If you are one of the one in five Canadians living with chronic pain, you are not alone, and there is something you can do about it.
For years, the Nanaimo Pain Clinic at Nanaimo Regional General Hospital has been improving the quality of life of local residents with an arsenal of tools that range from movement classes to meditation.
“Pain is all about the nervous system, so you need to learn to make different choices once you get into chronic pain,” said Sue Schellinck, Nanaimo pain clinic occupational therapist. “Pain tells you that there’s something dangerous going on in your body… So it’s up to people in pain to figure out what that danger is, but also to calm the nervous system down because it’s the nervous system that’s giving you the sense of pain.”
Chronic pain is defined as any persistent pain exceeding three months, and is caused by physical changes in the nervous system. It cannot be treated in the same way as acute pain, which is short term (up to three months) and usually caused by an underlying issue, such as an injury or illness.
“So often we treat with meds, but they won’t cure your nervous system. They will help alter the sensation of pain, but they also have side effects as well,” Schellinck said.
Some of the tools used for pain management can include Qi Gong (gentle yoga), mindful meditation, workshops on hygiene, nutrition and stress management, in addition to accessing a team that includes a psychologist, physiotherapist, occupational therapist, three anesthesiologists, and a rehab med doctor.
Physiotherapist Ceri Jakobsen spends much of her time at the clinic assessing movement and helping people in pain to gain more mobility in a safe manner, through pool or gym therapy.
She said the education component, which all patients at the Nanaimo pain clinic must go through before getting treatment, is one of the most important. It teaches patients how the physical changes chronic pain can affect people so that they can make the conscious, healthy choices on what treatment will be best for them.
“Everyone’s pain experience will be different,” Jakobsen said.
Along with the physical aspects of chronic pain, the pain clinic also helps treat the emotional aspect.
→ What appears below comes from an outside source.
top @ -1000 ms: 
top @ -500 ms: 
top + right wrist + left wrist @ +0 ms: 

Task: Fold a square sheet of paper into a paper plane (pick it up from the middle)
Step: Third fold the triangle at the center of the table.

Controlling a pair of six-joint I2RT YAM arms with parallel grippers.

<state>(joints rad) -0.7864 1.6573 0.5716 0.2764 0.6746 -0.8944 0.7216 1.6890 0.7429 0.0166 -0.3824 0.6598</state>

“There’s a lot of fear in pain,” Shellinck said. “It could be that they’re not sleeping, it could be that they can’t manage their emotions or their mood is off.”
Shellinck said many pain clinic workers must deal with the misconception that chronic pain is a mind over matter issue.
“There is no one alive that can will themselves out of chronic pain, and you can’t will yourself into chronic pain,” she said. “They also hear from health-care providers that you have to live with your pain, and that’s just not true, if you have chronic pain, yes, it may never go away, but you can not only reduce the intensity of the pain, but reduce the time in between when you have the pain.”
Nov. 4-10 is National Pain Awareness week, and to mark the occasion, there will be a display at NRGH on Monday (Nov. 5) from 10 a.m. to 2 p.m. Some of the tools used by the clinic will be on display, as well as information pamphlets.